Пронзая время (Геращенко, Строкин) - страница 17

— Тогда поднимайте робят домой! — бросил клич Иван. — Сегодня ночью и уйдём.

В предрассветной мгле наш полк тихо снялся и двинулся к Дону. Казаки весело посмеивались, представляя ярость Долгорукого, пели песни и предвкушали скорую встречу с жёнами, детьми, родственниками и друзьями.

Не знали мы и не гадали, что князь Юрий послал за нами стрельцов с наказом:

— Как разойдутся казаки по станицам — хватайте говорунов по куреням и ко мне…

…Наказ князя стрельцы выполнили легко…

Рано утром нас, связанных и обезоруженных, словно воров, вывели из холодного куреня, в котором продержали целую ночь, на центральную площадку лагеря. Стрельцов выстроили перед площадью, а нас вывели вперёд. Долгорукий, в полном боевом вооружении и блестящих доспехах, завидев нас, нетерпеливо заёрзал в седле. Мы не обращали на него внимания — наши взгляды приковала к себе чёрная виселица, вытянувшая уродливый клюв на другом конце площади.
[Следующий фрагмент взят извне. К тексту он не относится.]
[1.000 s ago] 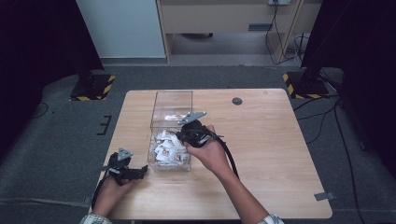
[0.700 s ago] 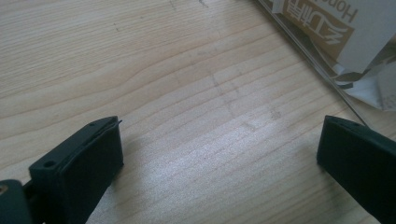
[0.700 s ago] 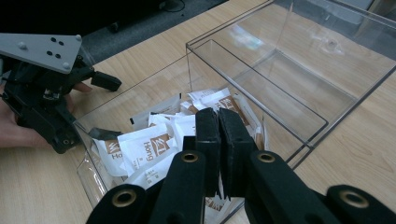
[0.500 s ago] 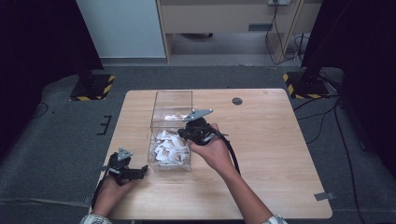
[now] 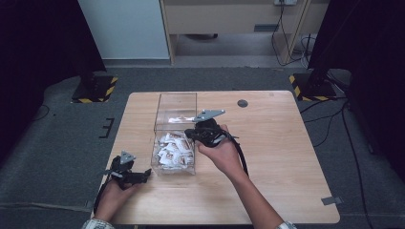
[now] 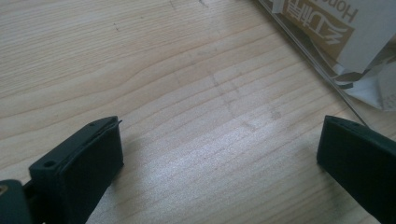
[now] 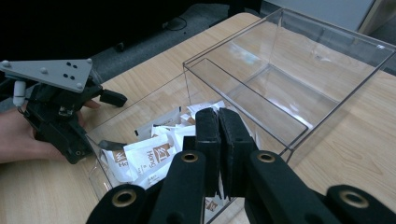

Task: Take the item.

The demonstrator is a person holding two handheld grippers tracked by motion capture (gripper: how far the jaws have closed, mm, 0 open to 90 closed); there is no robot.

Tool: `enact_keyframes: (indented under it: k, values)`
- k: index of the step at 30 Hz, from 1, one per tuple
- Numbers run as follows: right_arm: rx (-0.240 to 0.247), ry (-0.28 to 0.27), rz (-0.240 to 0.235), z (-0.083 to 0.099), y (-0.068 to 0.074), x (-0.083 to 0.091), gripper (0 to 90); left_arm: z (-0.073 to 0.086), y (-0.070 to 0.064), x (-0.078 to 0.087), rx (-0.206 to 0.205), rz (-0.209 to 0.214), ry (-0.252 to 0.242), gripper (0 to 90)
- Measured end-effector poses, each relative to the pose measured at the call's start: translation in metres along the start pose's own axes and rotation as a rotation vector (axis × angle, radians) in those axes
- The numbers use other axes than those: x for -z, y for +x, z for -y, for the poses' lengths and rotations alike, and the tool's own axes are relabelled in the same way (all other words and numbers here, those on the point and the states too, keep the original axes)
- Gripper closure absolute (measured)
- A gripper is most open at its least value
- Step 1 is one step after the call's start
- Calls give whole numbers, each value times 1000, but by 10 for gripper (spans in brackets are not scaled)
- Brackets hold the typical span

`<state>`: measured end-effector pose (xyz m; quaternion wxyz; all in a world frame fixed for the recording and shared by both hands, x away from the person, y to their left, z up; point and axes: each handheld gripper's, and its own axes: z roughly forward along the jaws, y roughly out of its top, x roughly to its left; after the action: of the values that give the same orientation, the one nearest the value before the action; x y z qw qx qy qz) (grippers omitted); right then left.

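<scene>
At the left of the wooden table [image 5: 277,157], the left gripper [image 5: 125,171] lies low near the table's near-left corner, held in the person's left hand [image 5: 112,193], its tips pointing toward the clear box [image 5: 175,119]. From the high view its jaws are too small to judge. The left gripper view settles it: the two black jaws stand wide apart over bare wood grain with nothing between them, and a corner of the clear box wall with a printed packet [image 6: 322,28] behind it crosses the upper right.

The clear box stands at the table's middle, with two compartments. The near one holds a heap of white and brown packets [image 5: 173,150]; the far one looks nearly bare, with a pale patch that may be only a reflection.

Just right of the box, the right gripper [image 5: 203,133] hangs over the box's right edge, held in the right hand [image 5: 222,152]. The right gripper view shows what the high view hides: its jaws pressed together, with nothing visible between them, above the packets [image 7: 149,156]. The left gripper [image 7: 60,112] sits beyond, beside the box.

A small dark disc [image 5: 242,103] lies near the table's far edge.
</scene>
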<state>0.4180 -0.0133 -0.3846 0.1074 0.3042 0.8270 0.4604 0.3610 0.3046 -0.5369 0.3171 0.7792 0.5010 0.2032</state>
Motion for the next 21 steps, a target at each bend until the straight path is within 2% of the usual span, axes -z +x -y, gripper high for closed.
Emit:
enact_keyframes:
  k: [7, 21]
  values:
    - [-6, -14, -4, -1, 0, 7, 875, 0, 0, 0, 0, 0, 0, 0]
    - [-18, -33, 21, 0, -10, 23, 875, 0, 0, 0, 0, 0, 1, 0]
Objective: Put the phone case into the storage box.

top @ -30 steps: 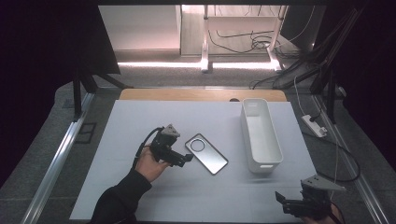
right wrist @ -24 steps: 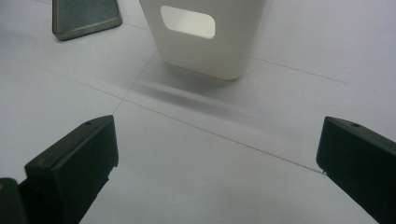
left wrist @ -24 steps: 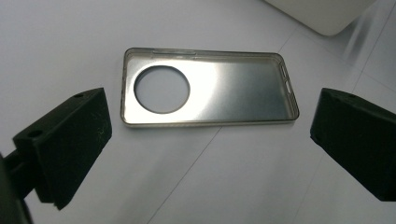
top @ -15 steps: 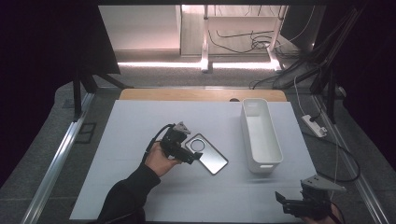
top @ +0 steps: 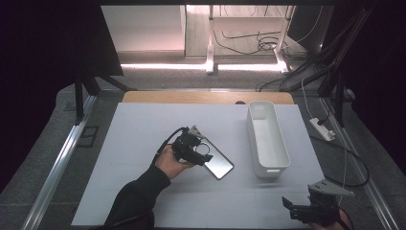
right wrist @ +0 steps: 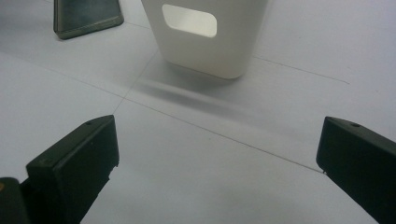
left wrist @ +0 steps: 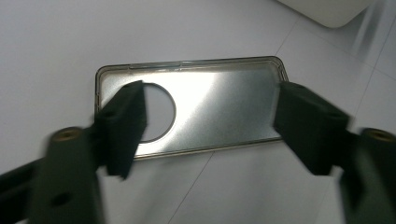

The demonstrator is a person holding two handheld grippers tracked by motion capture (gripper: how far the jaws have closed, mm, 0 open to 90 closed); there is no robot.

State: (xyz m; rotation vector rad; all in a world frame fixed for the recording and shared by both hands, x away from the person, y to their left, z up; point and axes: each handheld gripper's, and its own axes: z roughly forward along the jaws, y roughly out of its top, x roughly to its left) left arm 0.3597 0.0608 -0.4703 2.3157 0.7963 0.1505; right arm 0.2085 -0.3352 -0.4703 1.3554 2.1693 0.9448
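My left gripper (top: 195, 149) had moved right across the white worktop (top: 143, 129) since a second before and hung over the near-left end of the phone case (top: 216, 162), its jaws spread wide. In the left gripper view the clear case (left wrist: 219, 107) lay flat between them, untouched, its round camera hole beside one jaw. The case had not shifted, just left of the white bin (top: 266, 139). My right gripper (top: 311, 211) stayed at the near right corner, jaws apart, facing the bin (right wrist: 205, 32).
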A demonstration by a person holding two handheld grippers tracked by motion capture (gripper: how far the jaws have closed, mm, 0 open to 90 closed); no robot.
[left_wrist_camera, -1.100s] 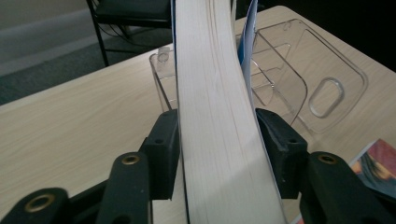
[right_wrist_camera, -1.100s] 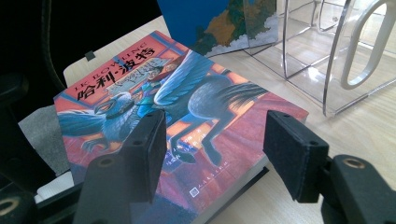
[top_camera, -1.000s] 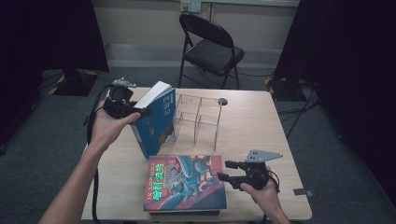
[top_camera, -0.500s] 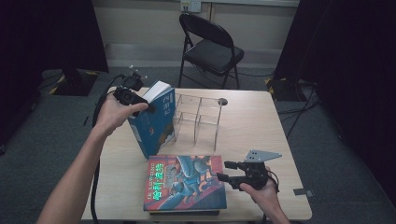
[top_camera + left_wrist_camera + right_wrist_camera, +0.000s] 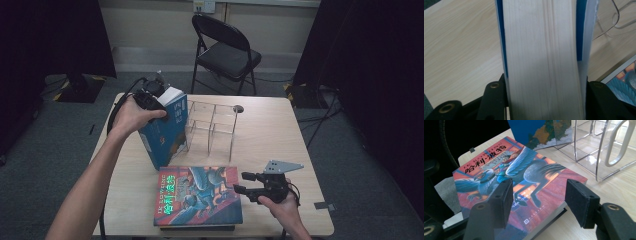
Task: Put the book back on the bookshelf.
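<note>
A thick blue book (image 5: 167, 131) stands on its lower edge, leaning a little, at the left of the clear acrylic rack (image 5: 212, 127). My left gripper (image 5: 159, 101) is shut on its top; the white page block (image 5: 544, 62) runs between the two black jaws. A second book with a red and blue illustrated cover (image 5: 200, 195) lies flat on another book at the table's front. My right gripper (image 5: 242, 182) hovers open at that book's right edge, its pads (image 5: 580, 203) set apart above the cover (image 5: 524, 182).
The wooden table (image 5: 280, 135) has bare room at the right and far right. A black folding chair (image 5: 225, 50) stands behind the table. The rack's clear dividers (image 5: 599, 150) rise just beyond the flat book.
My left gripper has carried the blue book's top to the right, closer to the rack, so the book stands more upright. The right gripper has barely moved.
</note>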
— Ужель они посмеют вздёрнуть казака, как какого-то вора?! — сплюнул под ноги Шелудяк. — Заварили кашу!

— Не робей, робяты, чай, всех не вздёрнут! — прошептал Иван, оглянувшись на меня.

— Да нет, — покачал я головой, — они просто пугают, — мой голос стал хриплым, словно кто-то стиснул горло стальной рукой, мешал говорить.
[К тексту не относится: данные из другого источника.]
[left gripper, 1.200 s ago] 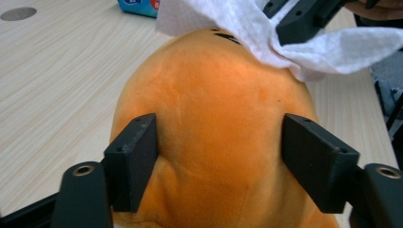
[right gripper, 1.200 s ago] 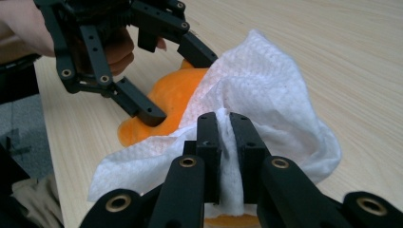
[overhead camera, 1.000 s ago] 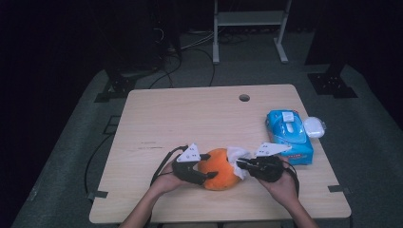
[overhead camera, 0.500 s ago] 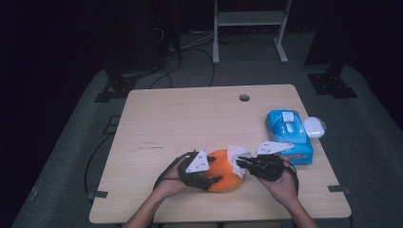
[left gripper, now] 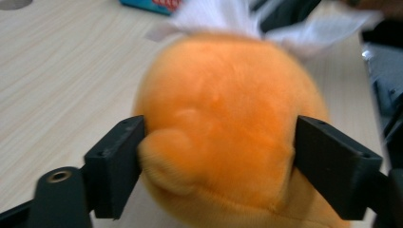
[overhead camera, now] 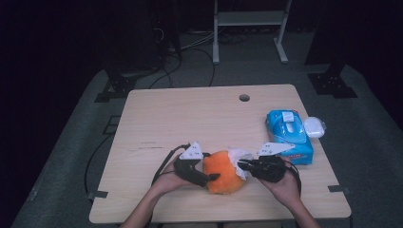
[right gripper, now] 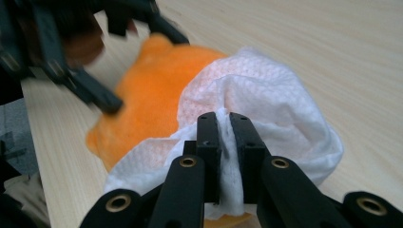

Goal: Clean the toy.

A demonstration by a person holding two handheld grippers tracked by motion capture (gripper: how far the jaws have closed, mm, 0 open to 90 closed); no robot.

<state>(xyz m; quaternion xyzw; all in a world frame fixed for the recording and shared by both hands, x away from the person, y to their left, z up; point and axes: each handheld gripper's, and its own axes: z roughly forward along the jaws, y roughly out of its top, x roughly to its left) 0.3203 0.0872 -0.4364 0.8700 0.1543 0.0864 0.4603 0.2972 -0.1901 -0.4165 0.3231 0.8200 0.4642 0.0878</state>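
Observation:
An orange plush toy (overhead camera: 223, 173) lies near the table's front edge. My left gripper (overhead camera: 210, 177) comes in from its left and is shut on it. In the left gripper view the two jaws press into the orange plush toy (left gripper: 223, 123) on both sides, with my left gripper (left gripper: 223, 164) centred on it. My right gripper (overhead camera: 243, 165) is shut on a crumpled white wipe (overhead camera: 237, 155) that rests against the toy's right side. The right gripper view shows my right gripper (right gripper: 224, 127) pinching a fold of the white wipe (right gripper: 271, 99), which is draped over the orange plush toy (right gripper: 152, 95).
A blue pack of wipes (overhead camera: 289, 135) lies at the right of the wooden table (overhead camera: 190, 118), with a small white round object (overhead camera: 314, 127) beside it. A cable hole (overhead camera: 244, 98) sits near the far edge. Dark floor, cables and stands surround the table.
The left gripper and the plush toy have shifted a little to the right and turned slightly. The right gripper has stayed at the toy's right side with the wipe.

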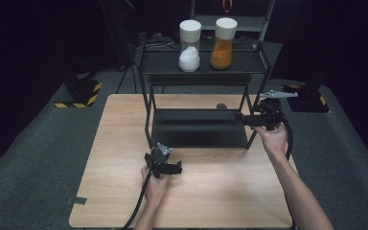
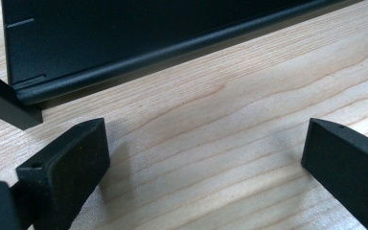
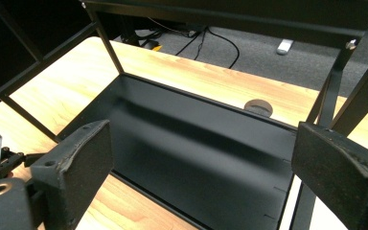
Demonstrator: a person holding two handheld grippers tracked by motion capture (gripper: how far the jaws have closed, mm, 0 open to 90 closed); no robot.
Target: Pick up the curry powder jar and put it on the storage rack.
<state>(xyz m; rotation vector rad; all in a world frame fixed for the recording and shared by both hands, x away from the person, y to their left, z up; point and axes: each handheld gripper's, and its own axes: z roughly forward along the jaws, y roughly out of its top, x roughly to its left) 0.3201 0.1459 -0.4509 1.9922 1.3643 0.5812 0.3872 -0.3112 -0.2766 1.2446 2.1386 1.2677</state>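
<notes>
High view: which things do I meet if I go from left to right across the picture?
Yellow-black striped block on the floor → left hand-held gripper → jar of white powder → jar of orange powder → right hand-held gripper.

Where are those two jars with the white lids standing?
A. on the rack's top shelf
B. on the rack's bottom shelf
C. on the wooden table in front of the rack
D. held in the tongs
A. The jar of white powder and the jar of orange powder stand side by side on the top shelf of the black rack.
</notes>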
— Казака не испугаешь! — Иван вздёрнул голову и стал смотреть на подъезжающего к нам Долгорукого.

— Становись! — стрельцы, подталкивая бердышами, выстроили нас в одну шеренгу.

Лицо князя озарилось улыбкой — он остановил коня напротив Ивана. Повернувшись в седле, воевода обратился к брату:

— Расскажи нам о казацкой воле — видно, она выше государёвой службы?! Если так, то это разбойницкая воля, а разбойников надо карать.

Иван презрительно сплюнул под копыта чёрного жеребца. Князь изумлённо выпрямился и некоторое время молча разглядывал брата, словно видел его впервые. Глаза его постепенно темнели, наливаясь гневом. Он молча поманил к себе стрелецкого голову.

— Этого — повесить! — кивнул он пальцем на Ивана. — Остальных бить кнутом нещадно. Каждому по десять ударов! — его слова повисли среди всеобщей тишины.

Стрельцы и казаки молча осмысливали услышанное. Мы не могли поверить в такой суд. Два дюжих стрельца заломили Ивану руки и поволокли к виселице.

— Иван! — сорвался мой крик.

Брат обернулся:

— Спокойно, Стёпа — поклонись вольному Войску Донскому от меня, поведай о службе государю. Скажи — поминал, мол, Иван, перед смертью своих товарищей…

— Брат!!! — рванулся я вперёд, но товарищи схватили за руки и скрутили.

— Опомнись, дурачина! — горячо зашептал Шелудяк.